Today marks 25 years since my last drink.
There was a time when 25 hours without a drink was pretty much impossible for me. Now it has been 25 years.
On past anniversaries I have recounted the bad times and how lucky I was to come through them. This year, for the silver anniversary, I want to celebrate. I want to think of the good things that have happened in my life that may not have if I had not quit drinking that night two score and five years ago.
To start, I have a life partner with whom I am deeply in love. We have been together now for almost 23 years and will be together that many more if we live that long and that many afterlifes or whatever comes next.
I have a job where I am respected that I have held for more than seven years.
I have created organizations that are thriving to this day and that have helped countless other people to live more authentic and rewarding lives.

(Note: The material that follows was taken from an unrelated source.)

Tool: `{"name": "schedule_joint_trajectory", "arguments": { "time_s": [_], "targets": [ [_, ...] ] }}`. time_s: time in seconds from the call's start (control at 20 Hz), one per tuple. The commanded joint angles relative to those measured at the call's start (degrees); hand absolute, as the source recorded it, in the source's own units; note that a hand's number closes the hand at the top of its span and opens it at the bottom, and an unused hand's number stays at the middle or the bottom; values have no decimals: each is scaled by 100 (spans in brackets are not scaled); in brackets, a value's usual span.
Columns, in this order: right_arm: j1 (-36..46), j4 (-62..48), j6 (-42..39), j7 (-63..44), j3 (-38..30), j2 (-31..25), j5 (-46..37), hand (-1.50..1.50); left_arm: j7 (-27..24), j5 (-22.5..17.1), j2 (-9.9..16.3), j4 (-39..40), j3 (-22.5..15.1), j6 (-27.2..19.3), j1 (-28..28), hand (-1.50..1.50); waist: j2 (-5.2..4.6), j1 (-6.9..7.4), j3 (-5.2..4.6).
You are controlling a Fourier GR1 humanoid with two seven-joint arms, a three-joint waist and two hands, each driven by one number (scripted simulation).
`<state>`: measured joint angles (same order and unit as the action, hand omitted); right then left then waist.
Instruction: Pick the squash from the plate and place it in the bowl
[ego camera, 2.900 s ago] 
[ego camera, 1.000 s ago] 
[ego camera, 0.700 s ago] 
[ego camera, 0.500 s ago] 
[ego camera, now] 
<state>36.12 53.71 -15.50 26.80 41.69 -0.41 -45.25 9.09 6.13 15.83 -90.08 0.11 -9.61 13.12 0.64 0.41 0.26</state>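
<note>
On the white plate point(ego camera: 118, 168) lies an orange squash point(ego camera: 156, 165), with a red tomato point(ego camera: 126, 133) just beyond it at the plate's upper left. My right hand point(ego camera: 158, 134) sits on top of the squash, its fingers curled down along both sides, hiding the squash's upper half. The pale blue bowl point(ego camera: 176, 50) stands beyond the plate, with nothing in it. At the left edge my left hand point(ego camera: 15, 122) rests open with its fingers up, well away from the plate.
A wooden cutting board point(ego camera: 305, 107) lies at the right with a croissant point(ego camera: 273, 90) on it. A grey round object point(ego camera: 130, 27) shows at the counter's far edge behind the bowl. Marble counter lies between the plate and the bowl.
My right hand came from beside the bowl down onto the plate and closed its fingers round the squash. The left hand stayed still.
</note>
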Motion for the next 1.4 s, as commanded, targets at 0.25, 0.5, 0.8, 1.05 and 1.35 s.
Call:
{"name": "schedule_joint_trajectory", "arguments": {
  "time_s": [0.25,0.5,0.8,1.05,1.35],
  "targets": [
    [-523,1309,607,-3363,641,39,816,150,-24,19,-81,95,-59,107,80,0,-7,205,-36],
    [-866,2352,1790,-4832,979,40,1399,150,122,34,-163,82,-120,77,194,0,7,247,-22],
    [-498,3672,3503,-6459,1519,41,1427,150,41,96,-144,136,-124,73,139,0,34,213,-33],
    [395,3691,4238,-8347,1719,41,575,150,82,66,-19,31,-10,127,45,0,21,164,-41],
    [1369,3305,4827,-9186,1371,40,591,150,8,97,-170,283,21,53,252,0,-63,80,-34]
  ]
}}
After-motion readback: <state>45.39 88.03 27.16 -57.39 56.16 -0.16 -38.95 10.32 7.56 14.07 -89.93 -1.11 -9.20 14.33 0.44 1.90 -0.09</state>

I have had dozens of articles and poems published and also fulfilled a lifelong dream of writing a book (with more to come).
I have written 23 full-length plays, as well as one-acts and monologues.
I have won several awards for various things.
I have helped others find sobriety and/or move away from lives filled with drinking and drugs. Not that I want prohibition; I’m talking about people who were like me and were killing themselves with it.
I have squarely faced childhood horrors and have become an outspoken advocate to make sure the things that happened to me don’t happen to others.
I have learned to love myself and more deeply love others.
I have lived longer by many years than I certainly would have if my behavior hadn’t changed.
Twenty-five years ago I started a journey that led to all these things and more simply by recognizing that alcohol was destroying my life and possibly–probably–killing me. I stopped one night, not knowing for sure whether I could actually do it for good, but knowing that I had to try.
25 years later I would say that it’s clear that I could actually do it.
Today, on this silver anniversary of my sobriety, I am proud of this accomplishment and all that I’ve done in the intervening years. I look forward to the next twenty-five.